Work to complete:
Print the data again, exactly.

** The input follows **

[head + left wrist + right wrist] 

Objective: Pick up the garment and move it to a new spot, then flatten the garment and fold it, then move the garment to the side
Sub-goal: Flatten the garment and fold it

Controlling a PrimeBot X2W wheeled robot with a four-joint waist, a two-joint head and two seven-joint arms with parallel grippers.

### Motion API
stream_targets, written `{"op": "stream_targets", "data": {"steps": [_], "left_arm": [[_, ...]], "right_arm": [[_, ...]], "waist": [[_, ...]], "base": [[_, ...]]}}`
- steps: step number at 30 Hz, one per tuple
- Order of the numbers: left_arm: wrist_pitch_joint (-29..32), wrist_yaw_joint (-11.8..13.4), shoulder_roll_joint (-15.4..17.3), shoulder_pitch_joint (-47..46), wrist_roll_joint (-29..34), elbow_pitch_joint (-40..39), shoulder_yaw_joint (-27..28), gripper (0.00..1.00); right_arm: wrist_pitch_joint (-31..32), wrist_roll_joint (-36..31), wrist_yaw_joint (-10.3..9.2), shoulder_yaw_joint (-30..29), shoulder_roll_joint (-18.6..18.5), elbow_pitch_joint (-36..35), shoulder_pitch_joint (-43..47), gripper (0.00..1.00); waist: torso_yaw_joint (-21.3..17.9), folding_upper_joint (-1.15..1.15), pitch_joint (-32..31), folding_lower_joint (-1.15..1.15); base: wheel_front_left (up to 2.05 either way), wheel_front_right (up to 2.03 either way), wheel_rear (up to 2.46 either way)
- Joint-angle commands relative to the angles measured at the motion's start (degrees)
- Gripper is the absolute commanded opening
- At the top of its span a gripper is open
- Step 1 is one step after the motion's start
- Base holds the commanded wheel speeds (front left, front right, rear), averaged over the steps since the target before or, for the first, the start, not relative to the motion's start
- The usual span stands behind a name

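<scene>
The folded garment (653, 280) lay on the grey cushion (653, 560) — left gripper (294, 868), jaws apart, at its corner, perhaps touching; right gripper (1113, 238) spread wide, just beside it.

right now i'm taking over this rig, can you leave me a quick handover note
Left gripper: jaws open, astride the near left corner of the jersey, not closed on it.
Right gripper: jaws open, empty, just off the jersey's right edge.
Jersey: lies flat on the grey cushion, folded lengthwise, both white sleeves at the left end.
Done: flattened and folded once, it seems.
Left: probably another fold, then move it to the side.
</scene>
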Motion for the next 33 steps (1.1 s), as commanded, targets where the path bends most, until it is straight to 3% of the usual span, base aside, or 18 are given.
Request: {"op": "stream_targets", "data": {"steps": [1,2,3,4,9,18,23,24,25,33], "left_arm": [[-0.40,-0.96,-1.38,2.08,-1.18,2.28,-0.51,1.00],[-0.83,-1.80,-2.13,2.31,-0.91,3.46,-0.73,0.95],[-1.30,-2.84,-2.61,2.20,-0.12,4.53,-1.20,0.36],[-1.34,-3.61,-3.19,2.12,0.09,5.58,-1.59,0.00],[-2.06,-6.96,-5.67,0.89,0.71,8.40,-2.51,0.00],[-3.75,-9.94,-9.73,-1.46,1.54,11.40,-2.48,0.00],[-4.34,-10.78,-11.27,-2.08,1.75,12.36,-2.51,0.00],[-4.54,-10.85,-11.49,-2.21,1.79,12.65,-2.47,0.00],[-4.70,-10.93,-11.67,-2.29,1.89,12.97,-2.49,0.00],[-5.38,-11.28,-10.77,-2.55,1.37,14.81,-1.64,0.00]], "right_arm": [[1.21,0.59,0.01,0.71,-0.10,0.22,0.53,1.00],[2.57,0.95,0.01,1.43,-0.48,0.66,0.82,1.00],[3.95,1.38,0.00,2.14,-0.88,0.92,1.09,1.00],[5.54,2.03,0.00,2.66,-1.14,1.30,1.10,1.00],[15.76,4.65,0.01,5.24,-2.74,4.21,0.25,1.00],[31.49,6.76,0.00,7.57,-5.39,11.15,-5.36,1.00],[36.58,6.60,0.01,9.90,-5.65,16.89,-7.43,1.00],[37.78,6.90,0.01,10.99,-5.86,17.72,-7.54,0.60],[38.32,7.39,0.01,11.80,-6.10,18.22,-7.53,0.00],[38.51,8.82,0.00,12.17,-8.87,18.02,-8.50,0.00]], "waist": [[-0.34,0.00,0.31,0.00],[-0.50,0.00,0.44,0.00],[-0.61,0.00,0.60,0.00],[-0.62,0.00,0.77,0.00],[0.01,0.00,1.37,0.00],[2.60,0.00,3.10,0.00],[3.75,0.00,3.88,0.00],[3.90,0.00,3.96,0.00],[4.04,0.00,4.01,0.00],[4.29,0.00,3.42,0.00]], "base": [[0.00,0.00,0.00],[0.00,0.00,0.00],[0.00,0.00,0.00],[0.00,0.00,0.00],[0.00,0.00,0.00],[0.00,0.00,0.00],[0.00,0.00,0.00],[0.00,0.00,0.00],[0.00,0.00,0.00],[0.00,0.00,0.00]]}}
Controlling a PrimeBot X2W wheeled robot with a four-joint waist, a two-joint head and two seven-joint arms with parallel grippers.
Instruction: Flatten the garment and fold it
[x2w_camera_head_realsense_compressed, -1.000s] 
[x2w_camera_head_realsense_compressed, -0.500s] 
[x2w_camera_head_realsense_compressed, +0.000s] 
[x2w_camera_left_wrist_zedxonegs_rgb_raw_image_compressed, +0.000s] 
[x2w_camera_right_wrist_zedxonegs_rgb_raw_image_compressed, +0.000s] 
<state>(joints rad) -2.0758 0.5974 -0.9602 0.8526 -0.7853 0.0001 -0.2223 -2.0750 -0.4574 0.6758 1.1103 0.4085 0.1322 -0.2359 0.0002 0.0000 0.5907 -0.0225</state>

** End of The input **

Answer to this problem:
[head + left wrist + right wrist] 

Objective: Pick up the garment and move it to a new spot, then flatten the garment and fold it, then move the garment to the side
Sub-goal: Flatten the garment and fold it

Controlling a PrimeBot X2W wheeled robot with a four-joint waist, a two-joint head and two seven-joint arms with parallel grippers.

### Motion API
stream_targets, written `{"op": "stream_targets", "data": {"steps": [_], "left_arm": [[_, ...]], "right_arm": [[_, ...]], "waist": [[_, ...]], "base": [[_, ...]]}}`
- steps: step number at 30 Hz, one per tuple
- Order of the numbers: left_arm: wrist_pitch_joint (-29..32), wrist_yaw_joint (-11.8..13.4), shoulder_roll_joint (-15.4..17.3), shoulder_pitch_joint (-47..46), wrist_roll_joint (-29..34), elbow_pitch_joint (-40..39), shoulder_yaw_joint (-27..28), gripper (0.00..1.00); right_arm: wrist_pitch_joint (-31..32), wrist_roll_joint (-36..31), wrist_yaw_joint (-10.3..9.2), shoulder_yaw_joint (-30..29), shoulder_roll_joint (-18.6..18.5), elbow_pitch_joint (-36..35), shoulder_pitch_joint (-43..47), gripper (0.00..1.00); waist: torso_yaw_joint (-21.3..17.9), folding_upper_joint (-1.15..1.15), pitch_joint (-32..31), folding_lower_joint (-1.15..1.15); base: wheel_front_left (up to 2.05 either way), wheel_front_right (up to 2.03 either way), wheel_rear (up to 2.46 either way)
- Joint-angle commands relative to the angles measured at the motion's start (degrees)
- Gripper is the absolute commanded opening
- At the top of its span a gripper is open
- Step 1 is one step after the motion's start
- Base holds the commanded wheel speeds (front left, front right, rear), averaged over the steps since the target before or, for the first, the start, not relative to the motion's start
- The usual span stands behind a name

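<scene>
The folded garment (653, 280) lay on the grey cushion (653, 560) — left gripper (294, 868), jaws apart, at its corner, perhaps touching; right gripper (1113, 238) spread wide, just beside it.

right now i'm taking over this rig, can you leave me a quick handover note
Left gripper: jaws open, astride the near left corner of the jersey, not closed on it.
Right gripper: jaws open, empty, just off the jersey's right edge.
Jersey: lies flat on the grey cushion, folded lengthwise, both white sleeves at the left end.
Done: flattened and folded once, it seems.
Left: probably another fold, then move it to the side.
</scene>
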Motion for the next 33 steps (1.1 s), as commanded, targets where the path bends most, until it is straight to 3% of the usual span, base aside, or 18 are given.
Request: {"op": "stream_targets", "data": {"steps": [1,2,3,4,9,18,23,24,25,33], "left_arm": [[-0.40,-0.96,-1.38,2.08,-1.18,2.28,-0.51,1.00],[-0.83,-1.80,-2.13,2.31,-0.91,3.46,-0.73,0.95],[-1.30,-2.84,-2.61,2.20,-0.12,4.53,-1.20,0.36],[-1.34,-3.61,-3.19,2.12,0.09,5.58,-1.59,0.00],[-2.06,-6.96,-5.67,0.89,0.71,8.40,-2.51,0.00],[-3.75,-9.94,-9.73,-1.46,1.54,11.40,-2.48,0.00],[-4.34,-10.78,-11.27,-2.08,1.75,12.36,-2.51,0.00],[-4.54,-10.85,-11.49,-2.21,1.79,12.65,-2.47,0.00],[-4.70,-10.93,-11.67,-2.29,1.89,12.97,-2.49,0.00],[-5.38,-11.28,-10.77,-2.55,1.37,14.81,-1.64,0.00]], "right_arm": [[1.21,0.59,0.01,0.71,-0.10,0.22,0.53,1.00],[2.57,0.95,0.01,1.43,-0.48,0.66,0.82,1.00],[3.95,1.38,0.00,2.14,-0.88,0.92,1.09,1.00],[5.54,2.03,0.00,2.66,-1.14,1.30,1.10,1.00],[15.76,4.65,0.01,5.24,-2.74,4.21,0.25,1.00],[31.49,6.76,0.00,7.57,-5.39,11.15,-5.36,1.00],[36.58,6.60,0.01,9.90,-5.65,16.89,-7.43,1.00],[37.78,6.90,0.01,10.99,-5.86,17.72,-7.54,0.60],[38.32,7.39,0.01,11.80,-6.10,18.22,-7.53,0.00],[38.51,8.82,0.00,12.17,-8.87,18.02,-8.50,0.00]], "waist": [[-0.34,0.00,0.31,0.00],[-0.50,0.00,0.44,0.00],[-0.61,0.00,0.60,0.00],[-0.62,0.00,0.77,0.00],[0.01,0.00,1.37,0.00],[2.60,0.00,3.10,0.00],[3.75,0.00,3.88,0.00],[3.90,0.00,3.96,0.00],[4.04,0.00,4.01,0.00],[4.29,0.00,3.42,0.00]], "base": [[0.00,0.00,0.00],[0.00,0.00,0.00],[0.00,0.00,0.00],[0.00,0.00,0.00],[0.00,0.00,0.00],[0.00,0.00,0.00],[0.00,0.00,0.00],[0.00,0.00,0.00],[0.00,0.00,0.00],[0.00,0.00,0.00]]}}
Controlling a PrimeBot X2W wheeled robot with a four-joint waist, a two-joint head and two seven-joint arms with parallel grippers.
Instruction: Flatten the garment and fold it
[x2w_camera_head_realsense_compressed, -1.000s] 
[x2w_camera_head_realsense_compressed, -0.500s] 
[x2w_camera_head_realsense_compressed, +0.000s] 
[x2w_camera_left_wrist_zedxonegs_rgb_raw_image_compressed, +0.000s] 
[x2w_camera_right_wrist_zedxonegs_rgb_raw_image_compressed, +0.000s] 
<state>(joints rad) -2.0758 0.5974 -0.9602 0.8526 -0.7853 0.0001 -0.2223 -2.0750 -0.4574 0.6758 1.1103 0.4085 0.1322 -0.2359 0.0002 0.0000 0.5907 -0.0225</state>

No other output is expected for this exercise.